= Fialho Gouveia =

Portuguese talk show host and radio host

José Manuel Bastos Fialho Gouveia (30 April 1935 – 2 October 2004) was a Portuguese television entertainment pioneer and former radio host, having hosted Portugal's first television talk show.

Born in Montijo, the son of a railroad company employee and an elementary school teacher, Gouveia studied Romance Philology at the University of Lisbon, but dropped out for a career in radio.

Known for a 30-year career in radio and TV, Gouveia hosted Zip Zip, Portugal's first talk show, in 1969, alongside Carlos Cruz and Raúl Solnado. The show made him instantly famous and is still considered a landmark in the history of Portuguese television. Gouveia was also a popular host for other programs, namely game shows, working with Cruz behind the cameras, and became one of the mainstays of Portugal's RTP up to the early 1990s.

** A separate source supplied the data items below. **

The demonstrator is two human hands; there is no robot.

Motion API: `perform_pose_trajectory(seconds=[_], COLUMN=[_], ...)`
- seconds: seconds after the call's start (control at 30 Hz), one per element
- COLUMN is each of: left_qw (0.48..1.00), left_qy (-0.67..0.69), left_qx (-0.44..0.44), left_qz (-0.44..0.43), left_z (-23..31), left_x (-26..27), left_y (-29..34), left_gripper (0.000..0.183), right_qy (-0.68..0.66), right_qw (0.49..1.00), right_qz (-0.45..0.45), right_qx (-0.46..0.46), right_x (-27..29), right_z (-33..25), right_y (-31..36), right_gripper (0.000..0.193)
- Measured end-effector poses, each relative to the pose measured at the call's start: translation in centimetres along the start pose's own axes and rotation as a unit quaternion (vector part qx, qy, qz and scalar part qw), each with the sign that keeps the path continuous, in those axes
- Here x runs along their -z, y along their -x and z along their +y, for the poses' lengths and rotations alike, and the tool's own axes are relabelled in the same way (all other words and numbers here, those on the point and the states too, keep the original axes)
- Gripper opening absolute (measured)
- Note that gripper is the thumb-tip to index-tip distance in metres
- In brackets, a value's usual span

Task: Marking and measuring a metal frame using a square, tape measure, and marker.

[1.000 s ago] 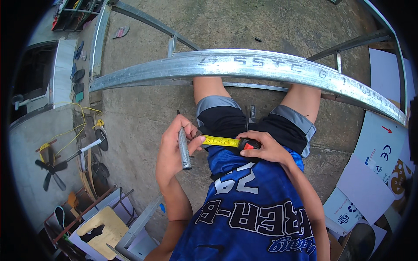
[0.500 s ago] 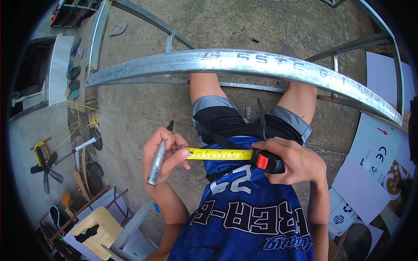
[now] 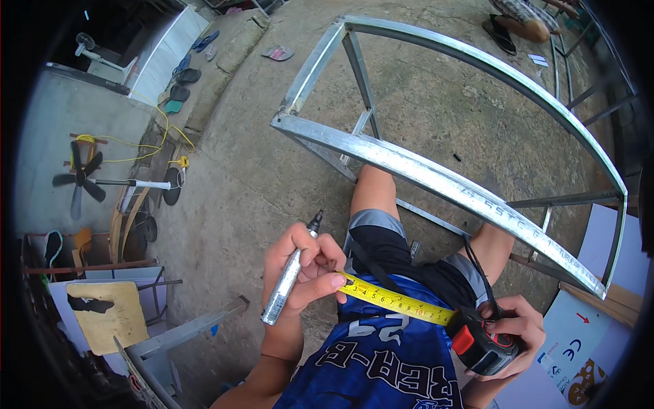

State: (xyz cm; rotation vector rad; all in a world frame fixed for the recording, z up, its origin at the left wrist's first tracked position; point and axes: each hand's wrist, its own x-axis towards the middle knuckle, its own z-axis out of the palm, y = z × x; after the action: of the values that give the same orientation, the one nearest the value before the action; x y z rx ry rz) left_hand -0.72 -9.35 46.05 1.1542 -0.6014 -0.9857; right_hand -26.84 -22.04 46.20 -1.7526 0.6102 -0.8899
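Observation:
A silver marker pen (image 3: 281,286) with a dark tip lies across the fingers of my left hand (image 3: 315,262), tip pointing up and away. Thumb and fingers of that same hand pinch the end of a yellow tape blade (image 3: 398,300). The blade runs down to the right into a black and red tape measure (image 3: 482,342). My right hand (image 3: 524,327) is closed round the case from its right side, and a dark wrist cord hangs off it. Beyond both hands a galvanized square-tube metal frame (image 3: 409,161) stands over my legs, touched by neither hand.
Slippers (image 3: 179,93) line the wall at left, near a yellow cord (image 3: 163,136) and a black-bladed fan (image 3: 82,178). White printed boards (image 3: 569,341) lie at right. A metal bar (image 3: 191,330) juts in at lower left. Another person (image 3: 524,20) crouches at far right.
The view has turned, so the frame now slants down to the right. The tape measure has tilted, its case lower than the blade's end. Both hands keep their holds.

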Motion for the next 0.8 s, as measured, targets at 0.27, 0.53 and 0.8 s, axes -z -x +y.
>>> perform_pose_trajectory(seconds=[0.27, 0.53, 0.8], left_qw=[0.959, 0.939, 0.931], left_qy=[-0.019, -0.002, -0.03], left_qx=[-0.219, -0.256, -0.268], left_qz=[0.181, 0.231, 0.248], left_z=[1.7, 2.2, 1.6], left_x=[0.7, 2.7, 5.1], left_y=[-3.1, -7.9, -10.5], left_gripper=[0.037, 0.038, 0.034], right_qy=[-0.063, 0.098, 0.218], right_qw=[0.99, 0.983, 0.948], right_qz=[-0.118, 0.053, 0.009], right_qx=[0.048, 0.143, 0.232], right_x=[-1.9, -5.0, -7.0], right_z=[0.8, -0.8, 0.3], right_y=[-4.6, -10.9, -13.2], right_gripper=[0.064, 0.073, 0.049])
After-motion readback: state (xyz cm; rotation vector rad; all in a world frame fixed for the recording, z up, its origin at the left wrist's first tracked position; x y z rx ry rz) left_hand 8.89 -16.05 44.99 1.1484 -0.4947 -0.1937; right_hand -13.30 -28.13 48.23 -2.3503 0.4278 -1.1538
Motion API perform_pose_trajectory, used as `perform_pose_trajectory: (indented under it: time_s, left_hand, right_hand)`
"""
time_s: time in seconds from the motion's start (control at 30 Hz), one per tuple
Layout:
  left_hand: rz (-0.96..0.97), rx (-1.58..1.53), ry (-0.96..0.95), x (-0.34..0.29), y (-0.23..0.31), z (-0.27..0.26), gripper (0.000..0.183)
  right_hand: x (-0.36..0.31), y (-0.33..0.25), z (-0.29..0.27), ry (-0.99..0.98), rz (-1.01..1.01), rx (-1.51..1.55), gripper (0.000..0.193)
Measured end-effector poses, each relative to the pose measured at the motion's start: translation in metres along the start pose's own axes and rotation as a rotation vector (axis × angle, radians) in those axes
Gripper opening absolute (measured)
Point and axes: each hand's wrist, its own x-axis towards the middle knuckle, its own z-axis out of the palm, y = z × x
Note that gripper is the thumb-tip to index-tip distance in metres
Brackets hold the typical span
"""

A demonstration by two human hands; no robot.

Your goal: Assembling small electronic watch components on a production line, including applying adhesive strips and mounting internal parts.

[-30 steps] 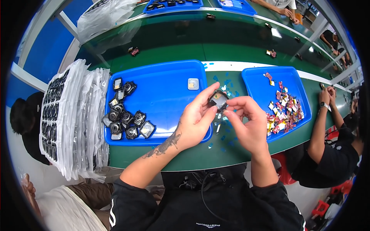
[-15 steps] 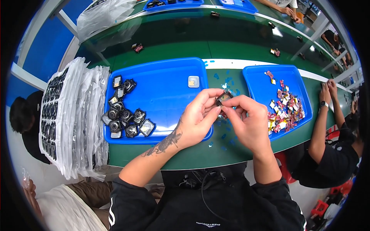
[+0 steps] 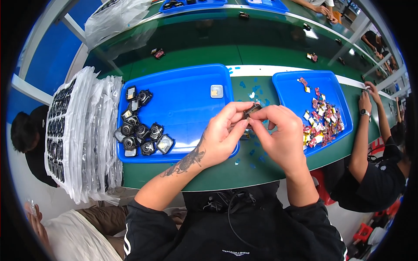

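Note:
Over the gap between two blue trays, my left hand (image 3: 224, 137) holds a small black watch case (image 3: 252, 109) between its thumb and fingers. My right hand (image 3: 281, 135) pinches at the near right edge of this same case, thumb and forefinger meeting there. Whether a smaller piece sits in that pinch is hidden by the fingertips. Left of my hands, the large blue tray (image 3: 187, 104) holds several similar black watch cases (image 3: 141, 130) in a heap along its left side. A clear square piece (image 3: 216, 91) lies near that tray's far right corner.
A smaller blue tray (image 3: 283, 87) at right holds many little circuit boards (image 3: 324, 122) with batteries. Blue film scraps (image 3: 257, 93) litter the green table (image 3: 209, 176). Stacked white trays of black parts (image 3: 82, 135) stand at left. A co-worker's arms (image 3: 363, 113) reach in at right.
The watch case has tilted, so less of its inside shows. Both my hands stay nearly in place, still gripping it. The co-worker's hands at right have moved.

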Motion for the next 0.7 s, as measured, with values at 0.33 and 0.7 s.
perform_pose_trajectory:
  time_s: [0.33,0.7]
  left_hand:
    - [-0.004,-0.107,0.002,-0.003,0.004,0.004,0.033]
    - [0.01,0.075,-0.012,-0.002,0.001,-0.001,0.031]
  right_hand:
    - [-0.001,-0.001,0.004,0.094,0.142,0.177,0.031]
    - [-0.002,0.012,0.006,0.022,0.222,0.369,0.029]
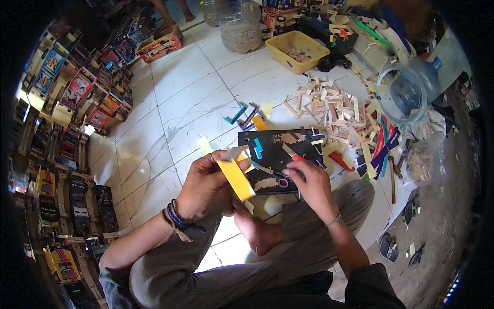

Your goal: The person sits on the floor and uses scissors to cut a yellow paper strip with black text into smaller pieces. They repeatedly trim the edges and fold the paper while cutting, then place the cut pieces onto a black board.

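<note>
At the centre of the frame the person's left hand [206,183] has its fingers clamped on a flat yellow strip [235,177], held tilted over the crossed legs. Just right of it the right hand [309,180] has its fingers closed around a pair of scissors [278,177] with a red handle, blades pointing toward the strip. Behind both lies a black board [275,141] on the white tiled floor [180,98]. A heap of small wooden sticks [334,110] spreads at upper right, near a yellow tub [297,50]
</note>
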Action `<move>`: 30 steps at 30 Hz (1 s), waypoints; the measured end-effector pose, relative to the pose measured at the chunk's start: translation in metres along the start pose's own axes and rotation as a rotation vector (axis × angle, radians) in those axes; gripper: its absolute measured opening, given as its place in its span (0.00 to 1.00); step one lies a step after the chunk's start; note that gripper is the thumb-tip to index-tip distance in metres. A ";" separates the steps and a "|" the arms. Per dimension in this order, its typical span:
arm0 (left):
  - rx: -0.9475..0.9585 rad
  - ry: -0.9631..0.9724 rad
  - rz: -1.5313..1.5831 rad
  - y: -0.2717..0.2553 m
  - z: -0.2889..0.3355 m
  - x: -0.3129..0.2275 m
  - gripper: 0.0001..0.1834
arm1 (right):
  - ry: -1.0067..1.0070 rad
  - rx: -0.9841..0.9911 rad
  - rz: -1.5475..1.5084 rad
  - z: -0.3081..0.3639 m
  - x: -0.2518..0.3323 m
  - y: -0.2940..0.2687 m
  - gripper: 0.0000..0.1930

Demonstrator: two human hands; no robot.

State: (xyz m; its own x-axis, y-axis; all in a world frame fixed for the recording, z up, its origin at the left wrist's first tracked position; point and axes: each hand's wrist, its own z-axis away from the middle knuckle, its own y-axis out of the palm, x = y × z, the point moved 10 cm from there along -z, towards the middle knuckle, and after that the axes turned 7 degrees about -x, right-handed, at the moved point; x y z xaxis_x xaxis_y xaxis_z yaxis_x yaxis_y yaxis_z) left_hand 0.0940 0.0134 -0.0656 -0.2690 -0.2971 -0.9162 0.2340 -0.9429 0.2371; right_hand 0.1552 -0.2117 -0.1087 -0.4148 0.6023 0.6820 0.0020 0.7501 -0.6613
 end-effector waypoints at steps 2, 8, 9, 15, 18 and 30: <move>-0.017 -0.038 0.009 0.002 0.001 0.000 0.16 | -0.054 0.089 0.094 0.014 -0.009 0.023 0.10; -0.043 -0.060 0.004 0.003 0.007 -0.007 0.18 | -0.043 0.139 0.370 0.024 -0.035 0.055 0.12; -0.039 -0.061 0.022 0.004 0.008 -0.008 0.18 | -0.011 0.165 0.401 0.025 -0.039 0.060 0.12; -0.016 -0.073 -0.021 0.007 0.010 -0.016 0.15 | 0.025 0.200 0.186 0.021 -0.042 0.051 0.12; -0.023 -0.038 -0.025 0.007 0.012 -0.022 0.16 | 0.352 0.412 -0.317 0.030 -0.056 0.054 0.12; -0.020 -0.003 -0.040 0.013 0.014 -0.028 0.16 | 0.241 0.369 -0.880 0.042 0.053 0.002 0.09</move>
State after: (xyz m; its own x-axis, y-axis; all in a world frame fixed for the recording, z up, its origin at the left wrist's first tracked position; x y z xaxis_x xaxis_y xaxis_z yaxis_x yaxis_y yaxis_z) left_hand 0.0917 0.0076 -0.0329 -0.2812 -0.2601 -0.9237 0.2421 -0.9507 0.1939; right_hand 0.0945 -0.1897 -0.0867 0.0644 -0.0596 0.9961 -0.5204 0.8498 0.0845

After being admitted to hospital in Coimbra, on 24 August 2004, for bacteria-induced respiratory and circulatory problems, Gouveia died from multiple organ failure. He was first married to Maria Helena Varela Santos (the first TV announcer in Portugal), with whom he had two children: Paulo and Maria João. Later, he married Beatriz, the mother of his third child, José Eduardo Fialho Gouveia, who is also a television presenter (Bairro Alto, RTP) and journalist (Sol).